**Instructions for the task**
Could you return all of the records exactly as they stand?

**Data provided**

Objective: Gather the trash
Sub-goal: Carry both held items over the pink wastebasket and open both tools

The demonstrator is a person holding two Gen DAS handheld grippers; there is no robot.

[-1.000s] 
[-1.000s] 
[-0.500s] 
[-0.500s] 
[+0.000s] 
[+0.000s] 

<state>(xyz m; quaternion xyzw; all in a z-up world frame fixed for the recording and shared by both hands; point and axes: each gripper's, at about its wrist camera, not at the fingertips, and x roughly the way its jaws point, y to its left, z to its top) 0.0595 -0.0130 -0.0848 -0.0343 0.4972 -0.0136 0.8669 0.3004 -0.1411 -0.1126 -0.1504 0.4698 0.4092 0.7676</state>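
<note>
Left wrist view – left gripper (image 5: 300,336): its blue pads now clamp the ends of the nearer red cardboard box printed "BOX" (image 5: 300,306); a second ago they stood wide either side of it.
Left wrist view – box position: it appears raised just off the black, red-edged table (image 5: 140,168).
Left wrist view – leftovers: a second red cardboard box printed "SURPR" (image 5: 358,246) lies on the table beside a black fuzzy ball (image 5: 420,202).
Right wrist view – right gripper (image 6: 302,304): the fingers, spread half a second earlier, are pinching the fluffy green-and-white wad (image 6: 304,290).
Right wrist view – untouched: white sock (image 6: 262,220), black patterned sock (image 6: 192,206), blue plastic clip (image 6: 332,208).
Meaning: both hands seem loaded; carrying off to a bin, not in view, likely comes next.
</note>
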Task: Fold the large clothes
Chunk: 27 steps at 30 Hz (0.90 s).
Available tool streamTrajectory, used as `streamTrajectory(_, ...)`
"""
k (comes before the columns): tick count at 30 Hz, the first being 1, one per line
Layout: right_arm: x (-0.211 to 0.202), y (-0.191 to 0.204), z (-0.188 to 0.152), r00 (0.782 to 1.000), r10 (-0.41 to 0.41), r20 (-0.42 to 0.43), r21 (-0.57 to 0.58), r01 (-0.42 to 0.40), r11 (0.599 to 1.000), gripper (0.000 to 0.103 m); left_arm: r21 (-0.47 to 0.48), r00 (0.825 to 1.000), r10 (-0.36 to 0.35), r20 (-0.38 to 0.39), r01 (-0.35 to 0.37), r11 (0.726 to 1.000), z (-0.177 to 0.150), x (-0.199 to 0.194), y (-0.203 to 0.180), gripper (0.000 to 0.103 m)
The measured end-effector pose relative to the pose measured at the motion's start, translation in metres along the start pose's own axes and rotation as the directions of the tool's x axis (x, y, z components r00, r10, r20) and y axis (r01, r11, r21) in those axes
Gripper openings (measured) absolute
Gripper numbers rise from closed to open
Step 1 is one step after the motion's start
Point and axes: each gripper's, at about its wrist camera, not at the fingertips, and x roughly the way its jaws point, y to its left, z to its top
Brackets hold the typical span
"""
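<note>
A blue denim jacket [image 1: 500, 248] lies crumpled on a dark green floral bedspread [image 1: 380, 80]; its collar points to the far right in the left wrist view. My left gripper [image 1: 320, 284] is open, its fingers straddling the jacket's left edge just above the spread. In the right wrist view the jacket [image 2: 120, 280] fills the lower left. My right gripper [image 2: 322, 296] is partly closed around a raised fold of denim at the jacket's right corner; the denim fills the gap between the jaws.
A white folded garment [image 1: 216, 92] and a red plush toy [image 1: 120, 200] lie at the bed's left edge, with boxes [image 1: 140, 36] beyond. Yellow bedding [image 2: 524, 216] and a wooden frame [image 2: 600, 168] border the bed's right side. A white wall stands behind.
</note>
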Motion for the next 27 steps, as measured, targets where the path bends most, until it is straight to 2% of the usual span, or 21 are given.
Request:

**Answer for this exercise**
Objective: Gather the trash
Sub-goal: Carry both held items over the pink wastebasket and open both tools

The demonstrator is a person holding two Gen DAS handheld grippers; there is no robot.

[-1.000s] 
[-1.000s] 
[-0.500s] 
[-0.500s] 
[+0.000s] 
[+0.000s] 

<state>(xyz m; quaternion xyzw; all in a z-up world frame fixed for the recording and shared by both hands; point and axes: each gripper's, at about its wrist camera, not at the fingertips, and x roughly the way its jaws point, y to its left, z to its top) 0.0595 -0.0130 -0.0848 -0.0343 0.4972 -0.0136 0.8669 0.3004 -0.1411 -0.1126 -0.1504 0.4698 0.4092 0.7676</state>
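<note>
Left wrist view – left gripper (image 5: 300,336): its blue pads now clamp the ends of the nearer red cardboard box printed "BOX" (image 5: 300,306); a second ago they stood wide either side of it.
Left wrist view – box position: it appears raised just off the black, red-edged table (image 5: 140,168).
Left wrist view – leftovers: a second red cardboard box printed "SURPR" (image 5: 358,246) lies on the table beside a black fuzzy ball (image 5: 420,202).
Right wrist view – right gripper (image 6: 302,304): the fingers, spread half a second earlier, are pinching the fluffy green-and-white wad (image 6: 304,290).
Right wrist view – untouched: white sock (image 6: 262,220), black patterned sock (image 6: 192,206), blue plastic clip (image 6: 332,208).
Meaning: both hands seem loaded; carrying off to a bin, not in view, likely comes next.
</note>
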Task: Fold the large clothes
Chunk: 27 steps at 30 Hz (0.90 s).
Available tool streamTrajectory, used as `streamTrajectory(_, ...)`
"""
k (comes before the columns): tick count at 30 Hz, the first being 1, one per line
Layout: right_arm: x (-0.211 to 0.202), y (-0.191 to 0.204), z (-0.188 to 0.152), r00 (0.782 to 1.000), r10 (-0.41 to 0.41), r20 (-0.42 to 0.43), r21 (-0.57 to 0.58), r01 (-0.42 to 0.40), r11 (0.599 to 1.000), gripper (0.000 to 0.103 m); left_arm: r21 (-0.47 to 0.48), r00 (0.825 to 1.000), r10 (-0.36 to 0.35), r20 (-0.38 to 0.39), r01 (-0.35 to 0.37), r11 (0.726 to 1.000), z (-0.177 to 0.150), x (-0.199 to 0.194), y (-0.203 to 0.180), gripper (0.000 to 0.103 m)
The measured end-effector pose relative to the pose measured at the motion's start, translation in metres along the start pose's own axes and rotation as the directions of the tool's x axis (x, y, z components r00, r10, r20) and y axis (r01, r11, r21) in those axes
Gripper openings (measured) absolute
Gripper numbers rise from closed to open
Step 1 is one step after the motion's start
Point and axes: each gripper's, at about its wrist camera, not at the fingertips, and x roughly the way its jaws point, y to its left, z to its top
Brackets hold the typical span
"""
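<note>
A blue denim jacket [image 1: 500, 248] lies crumpled on a dark green floral bedspread [image 1: 380, 80]; its collar points to the far right in the left wrist view. My left gripper [image 1: 320, 284] is open, its fingers straddling the jacket's left edge just above the spread. In the right wrist view the jacket [image 2: 120, 280] fills the lower left. My right gripper [image 2: 322, 296] is partly closed around a raised fold of denim at the jacket's right corner; the denim fills the gap between the jaws.
A white folded garment [image 1: 216, 92] and a red plush toy [image 1: 120, 200] lie at the bed's left edge, with boxes [image 1: 140, 36] beyond. Yellow bedding [image 2: 524, 216] and a wooden frame [image 2: 600, 168] border the bed's right side. A white wall stands behind.
</note>
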Motion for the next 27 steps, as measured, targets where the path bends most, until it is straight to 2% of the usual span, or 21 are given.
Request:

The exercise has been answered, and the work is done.